Saved entries
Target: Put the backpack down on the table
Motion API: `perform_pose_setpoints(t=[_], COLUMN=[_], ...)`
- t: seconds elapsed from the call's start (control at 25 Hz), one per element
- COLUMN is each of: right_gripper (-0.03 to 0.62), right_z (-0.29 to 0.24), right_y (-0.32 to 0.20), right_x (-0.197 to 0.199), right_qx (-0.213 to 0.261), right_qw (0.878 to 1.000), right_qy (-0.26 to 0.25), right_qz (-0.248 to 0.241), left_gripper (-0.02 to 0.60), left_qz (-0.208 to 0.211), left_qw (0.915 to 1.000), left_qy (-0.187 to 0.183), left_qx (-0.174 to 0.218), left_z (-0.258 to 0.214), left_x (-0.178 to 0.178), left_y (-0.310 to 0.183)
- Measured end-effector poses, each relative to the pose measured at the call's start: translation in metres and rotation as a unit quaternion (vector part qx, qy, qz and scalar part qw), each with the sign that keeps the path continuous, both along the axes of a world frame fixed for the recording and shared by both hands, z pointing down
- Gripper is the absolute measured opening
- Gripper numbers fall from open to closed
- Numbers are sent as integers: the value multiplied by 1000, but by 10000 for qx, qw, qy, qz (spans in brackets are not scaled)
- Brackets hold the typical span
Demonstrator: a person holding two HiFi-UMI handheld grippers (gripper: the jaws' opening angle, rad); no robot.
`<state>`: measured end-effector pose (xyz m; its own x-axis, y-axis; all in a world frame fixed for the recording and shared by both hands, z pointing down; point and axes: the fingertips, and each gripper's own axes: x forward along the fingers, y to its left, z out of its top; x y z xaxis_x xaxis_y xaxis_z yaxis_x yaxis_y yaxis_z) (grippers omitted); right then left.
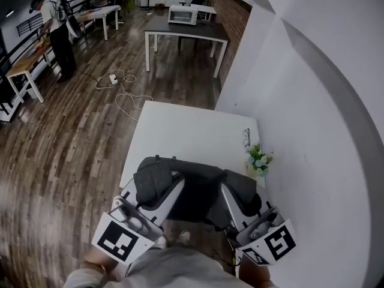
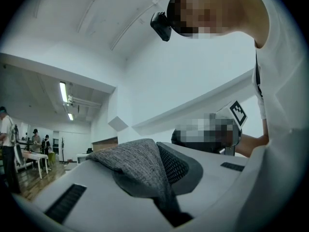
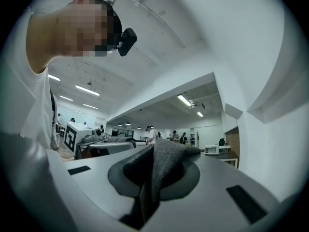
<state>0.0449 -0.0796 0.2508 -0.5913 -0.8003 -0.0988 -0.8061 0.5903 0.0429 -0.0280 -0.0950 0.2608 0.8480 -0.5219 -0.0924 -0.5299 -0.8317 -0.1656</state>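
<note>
A dark grey backpack hangs between my two grippers over the near edge of the white table. My left gripper is shut on the grey fabric at the bag's left side. That fabric bulges out from between the shut jaws of the left gripper. My right gripper is shut on the bag's right side, and a fold of grey fabric sticks up from the pinch of the right gripper. Both grippers point about level, facing each other. The bag's underside is hidden.
A small potted plant and a pair of glasses lie at the table's right edge, by the white wall. Beyond are a dark table with a microwave, a cable on the wooden floor and a person.
</note>
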Motion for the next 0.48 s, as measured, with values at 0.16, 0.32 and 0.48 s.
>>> perform_pose_setpoints(t=[0.16, 0.32, 0.48], right_gripper=[52, 52, 52], right_z=[-20, -46, -39], right_y=[-10, -52, -62], right_x=[9, 39, 40], right_qx=[259, 328, 308], right_qw=[9996, 9994, 9995], right_qy=[63, 27, -2], right_qz=[22, 66, 61], left_gripper=[31, 31, 31], left_qz=[-35, -127, -204], left_qw=[9997, 9995, 9992], left_qy=[20, 153, 298], left_qx=[250, 258, 189], left_z=[-22, -51, -46], left_x=[8, 37, 39], left_y=[-14, -53, -64])
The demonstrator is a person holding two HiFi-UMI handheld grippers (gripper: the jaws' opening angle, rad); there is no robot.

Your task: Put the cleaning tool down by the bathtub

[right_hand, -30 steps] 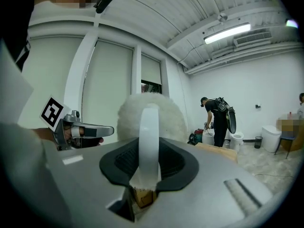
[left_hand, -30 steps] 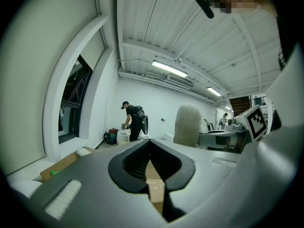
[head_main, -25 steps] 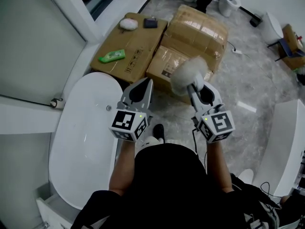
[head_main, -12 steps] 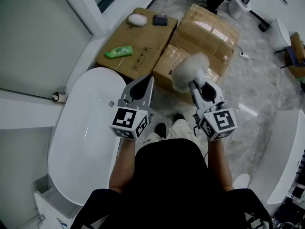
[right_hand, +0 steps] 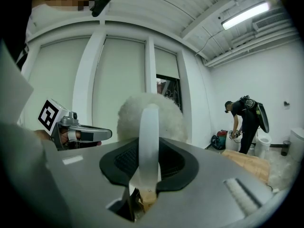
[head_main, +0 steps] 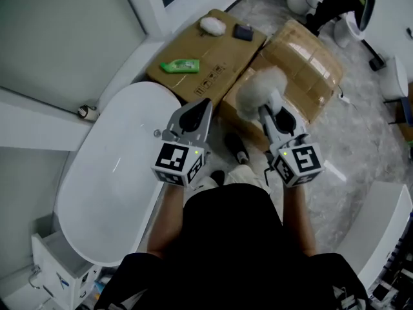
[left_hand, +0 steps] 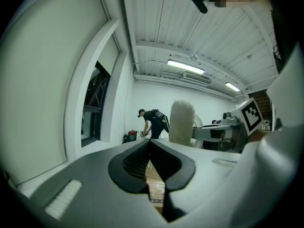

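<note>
Nearest, between the two forearms, a dark shoe (head_main: 236, 148) now shows on the floor (head_main: 361, 134); a second ago the feet sat lower in the head view, so the person appears to have stepped forward; the left gripper (head_main: 205, 103) has its jaws closed tip to tip with nothing between them, as before; the right gripper (head_main: 266, 110) is clamped at a middling width on the pale translucent handle (right_hand: 148, 141) of the cleaning tool (head_main: 259, 89), whose fluffy white head stands clear beyond the jaw tips towards twelve o'clock; that hold looks no different from the earlier frames; so the tool is in the air, over the floor in front of the boxes, not yet set down; what has changed is the framing: the bathtub (head_main: 103, 186) has swung in to fill more of the head view from eight to ten o'clock, its near rim just left of the left gripper, while the flat cardboard box (head_main: 222, 60) with its green packet (head_main: 181, 65) and the taped box (head_main: 308, 57) have slid up and right, towards twelve and one o'clock; I judge the carry is well on and a spot beside the tub is close, with the lowering and release left to do; farthest, another person (left_hand: 154, 122) bends over by the back wall.
</note>
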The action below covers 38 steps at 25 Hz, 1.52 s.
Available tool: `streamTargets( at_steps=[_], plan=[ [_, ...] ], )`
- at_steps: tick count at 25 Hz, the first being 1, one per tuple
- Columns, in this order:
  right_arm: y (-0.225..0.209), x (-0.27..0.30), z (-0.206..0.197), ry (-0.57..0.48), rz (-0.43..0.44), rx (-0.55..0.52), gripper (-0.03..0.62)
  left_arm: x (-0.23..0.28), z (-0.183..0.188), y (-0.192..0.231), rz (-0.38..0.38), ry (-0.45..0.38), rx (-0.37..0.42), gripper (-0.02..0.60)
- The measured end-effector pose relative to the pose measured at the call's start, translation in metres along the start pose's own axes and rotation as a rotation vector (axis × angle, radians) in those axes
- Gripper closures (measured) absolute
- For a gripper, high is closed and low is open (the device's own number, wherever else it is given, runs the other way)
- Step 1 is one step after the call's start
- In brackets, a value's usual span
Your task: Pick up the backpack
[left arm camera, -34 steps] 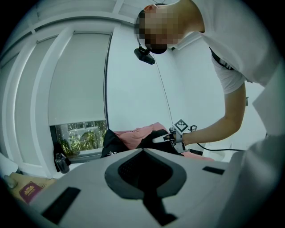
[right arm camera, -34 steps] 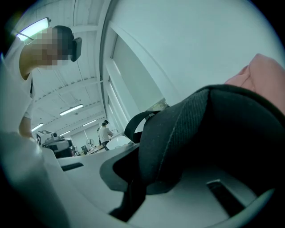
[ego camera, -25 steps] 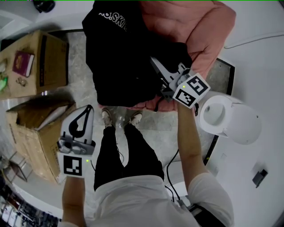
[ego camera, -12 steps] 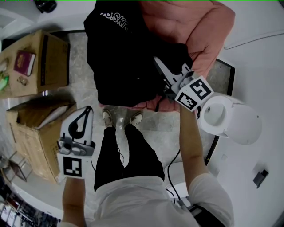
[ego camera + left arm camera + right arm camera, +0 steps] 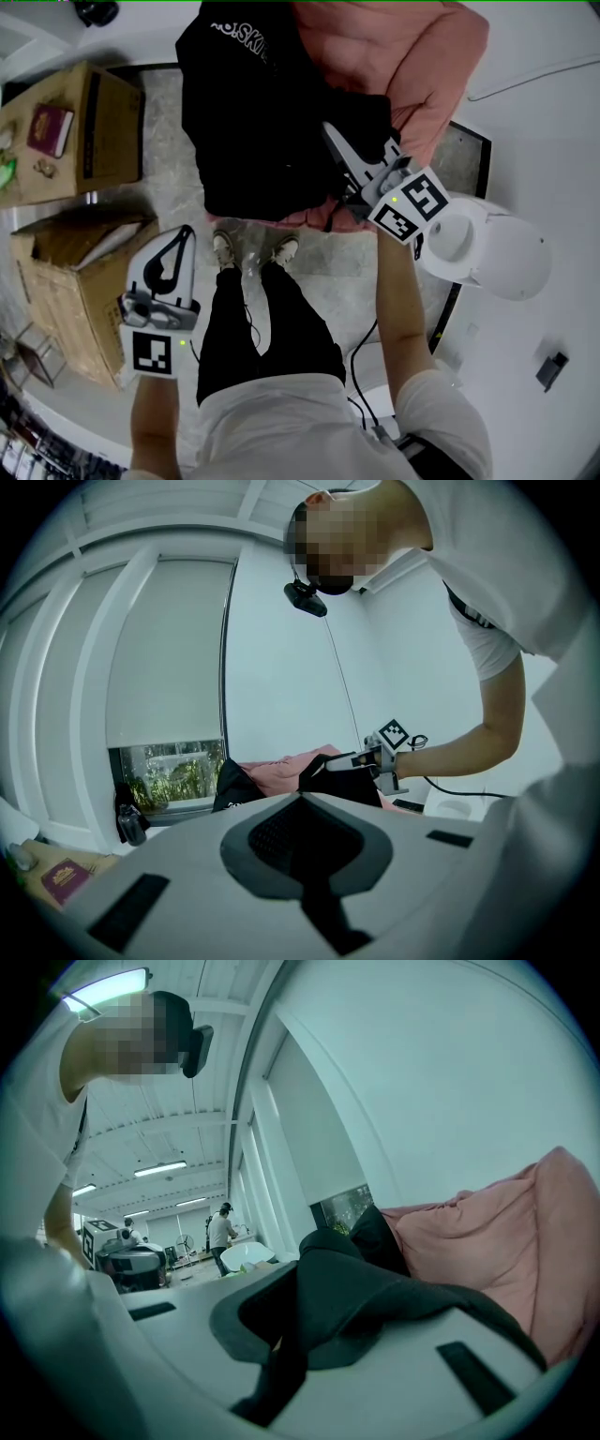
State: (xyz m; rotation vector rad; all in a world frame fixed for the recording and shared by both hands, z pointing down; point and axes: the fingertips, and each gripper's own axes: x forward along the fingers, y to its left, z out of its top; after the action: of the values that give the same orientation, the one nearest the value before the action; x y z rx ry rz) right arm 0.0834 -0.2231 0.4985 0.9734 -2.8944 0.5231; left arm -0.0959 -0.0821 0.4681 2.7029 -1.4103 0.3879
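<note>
A black backpack (image 5: 253, 122) with white lettering lies against a pink beanbag (image 5: 412, 56). My right gripper (image 5: 330, 133) reaches into its right side and is shut on a fold of its black fabric. In the right gripper view that fabric (image 5: 375, 1297) bunches out between the closed jaws of the right gripper (image 5: 286, 1340), with the beanbag (image 5: 506, 1232) behind. My left gripper (image 5: 190, 228) hangs at the lower left, well away from the backpack, shut on nothing. The left gripper view looks over the left gripper (image 5: 302, 799) at the backpack (image 5: 239, 787) and the right gripper (image 5: 345, 758).
Two cardboard boxes stand at the left, one closed (image 5: 89, 127) with a dark red booklet (image 5: 49, 131) on it, one open (image 5: 75, 272). A white round basin-like object (image 5: 492, 251) sits right of my right hand. My shoes (image 5: 253, 248) stand just before the beanbag.
My right gripper has risen a little with the black fabric still in its jaws, pulling the backpack slightly with it. The left gripper has stayed where it was.
</note>
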Motion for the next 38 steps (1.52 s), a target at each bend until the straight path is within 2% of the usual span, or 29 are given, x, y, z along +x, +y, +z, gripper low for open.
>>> streamTargets(
  at_steps=[4,10,17,27,38],
  plan=[
    [0.011,-0.006,0.001,-0.012,-0.049,0.028,0.562,-0.006,-0.002,-0.003,-0.012,0.000,-0.003,0.566],
    [0.027,-0.012,0.004,-0.018,-0.072,0.037,0.562,-0.015,0.002,-0.003,-0.012,-0.013,0.008,0.566],
    [0.046,-0.019,0.010,-0.057,-0.113,0.097,0.563,-0.024,0.000,0.000,-0.014,-0.010,0.020,0.565],
    [0.041,-0.021,0.019,-0.099,-0.172,0.167,0.563,-0.032,-0.002,0.005,-0.009,0.005,0.035,0.566],
    [0.047,-0.022,0.039,-0.109,-0.195,0.159,0.563,-0.037,-0.003,0.014,-0.006,0.036,0.039,0.566]
  ],
)
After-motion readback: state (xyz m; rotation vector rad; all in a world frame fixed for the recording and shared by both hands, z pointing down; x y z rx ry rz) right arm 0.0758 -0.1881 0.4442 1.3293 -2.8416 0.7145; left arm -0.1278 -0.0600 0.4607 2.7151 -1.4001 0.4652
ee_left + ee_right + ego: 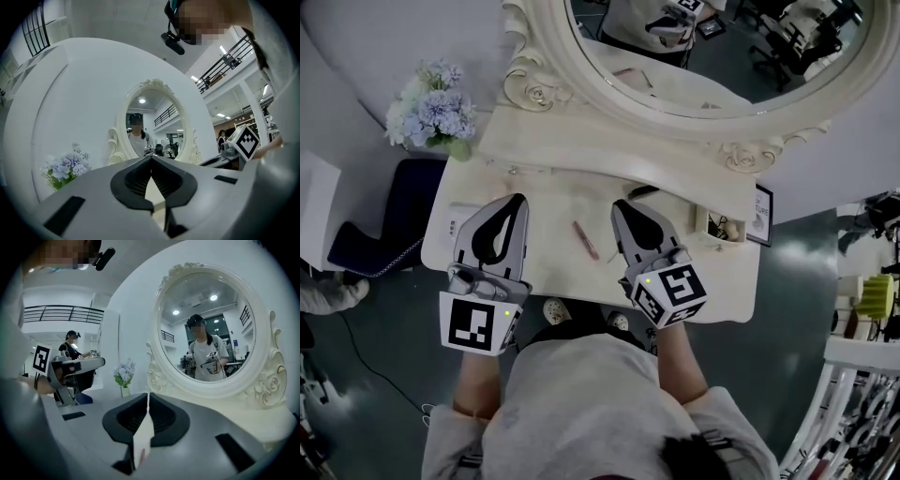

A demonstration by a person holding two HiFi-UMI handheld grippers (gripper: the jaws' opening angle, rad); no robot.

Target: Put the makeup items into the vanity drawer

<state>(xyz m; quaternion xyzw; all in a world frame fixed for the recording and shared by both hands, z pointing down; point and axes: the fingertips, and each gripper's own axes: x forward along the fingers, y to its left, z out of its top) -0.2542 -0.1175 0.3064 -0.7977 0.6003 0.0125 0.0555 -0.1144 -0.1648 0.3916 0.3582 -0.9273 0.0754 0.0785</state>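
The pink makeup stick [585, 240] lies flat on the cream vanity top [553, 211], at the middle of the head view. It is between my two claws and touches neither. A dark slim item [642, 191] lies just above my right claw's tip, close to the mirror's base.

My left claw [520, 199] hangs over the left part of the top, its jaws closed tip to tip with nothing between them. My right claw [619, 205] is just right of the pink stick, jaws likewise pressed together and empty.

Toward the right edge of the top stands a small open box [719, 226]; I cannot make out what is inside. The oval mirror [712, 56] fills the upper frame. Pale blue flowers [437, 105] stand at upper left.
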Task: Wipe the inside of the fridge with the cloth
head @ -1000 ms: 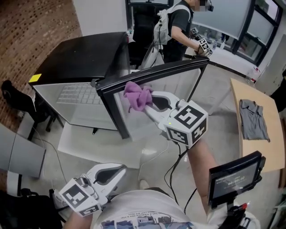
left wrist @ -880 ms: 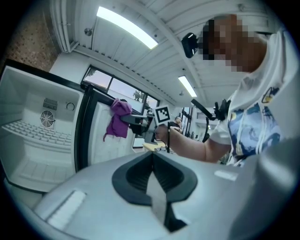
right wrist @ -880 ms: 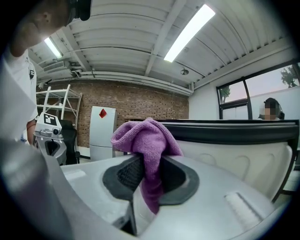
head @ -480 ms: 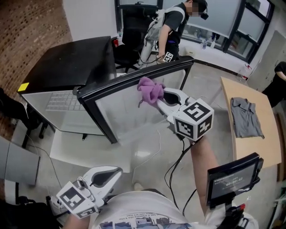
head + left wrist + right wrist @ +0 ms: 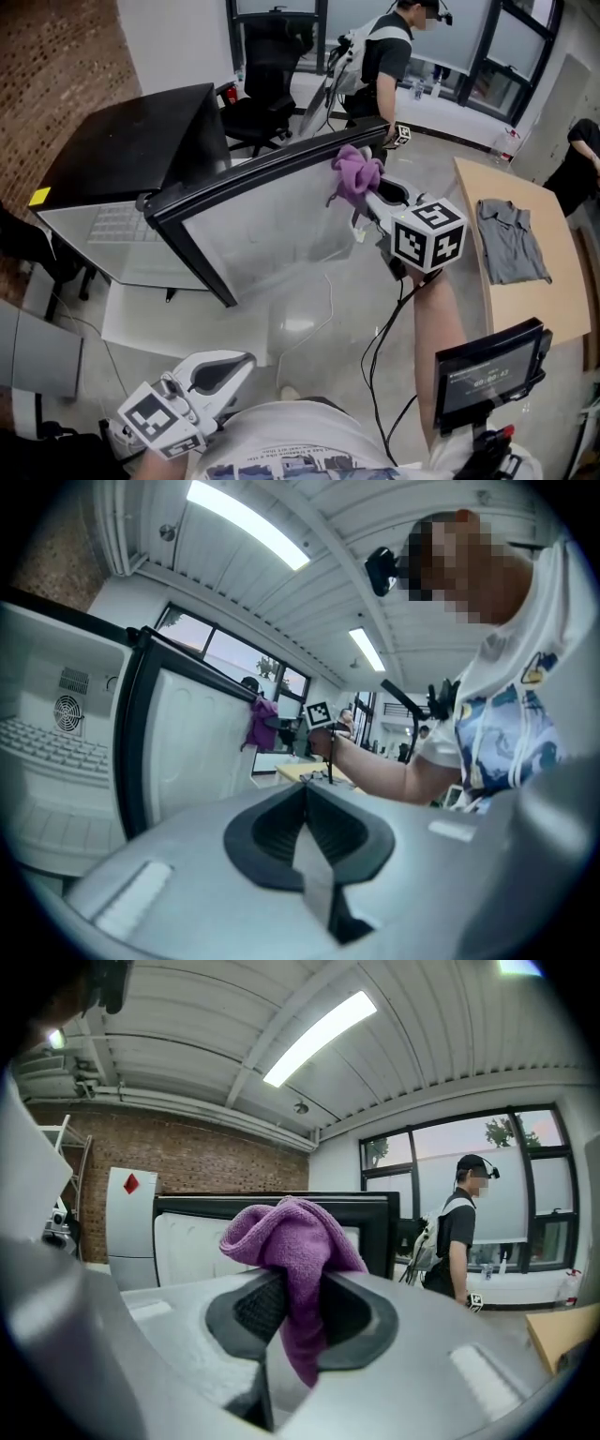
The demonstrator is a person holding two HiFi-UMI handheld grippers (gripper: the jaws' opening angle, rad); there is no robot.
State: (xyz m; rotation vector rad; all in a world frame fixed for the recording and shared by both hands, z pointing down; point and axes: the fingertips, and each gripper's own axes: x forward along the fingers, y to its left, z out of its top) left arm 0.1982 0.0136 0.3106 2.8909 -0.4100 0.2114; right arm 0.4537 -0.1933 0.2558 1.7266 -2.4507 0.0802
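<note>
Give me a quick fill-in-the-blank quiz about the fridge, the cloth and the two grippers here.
1. The right gripper is shut on a cloth coloured ____.
2. The left gripper is shut and holds ____.
3. The fridge door stands ____.
4. The shirt on the wooden table is ____.
Missing words: purple; nothing; open; grey.

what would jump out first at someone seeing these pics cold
The purple cloth stands out most, bunched in the jaws of the right gripper, up by the far top corner of the open fridge door in the middle of the head view. Next is the black-cased fridge at the left. The left gripper sits low near the person's body, its jaws together and empty.
</note>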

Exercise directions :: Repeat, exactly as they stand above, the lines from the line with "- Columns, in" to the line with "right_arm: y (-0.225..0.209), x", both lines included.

Finished exercise ::
- Columns, in this order:
  right_arm: y (-0.225..0.209), x (-0.27..0.30), z (-0.206..0.197), ry (-0.57..0.48), rz (-0.43..0.44), rx (-0.55..0.52), gripper (-0.03..0.62)

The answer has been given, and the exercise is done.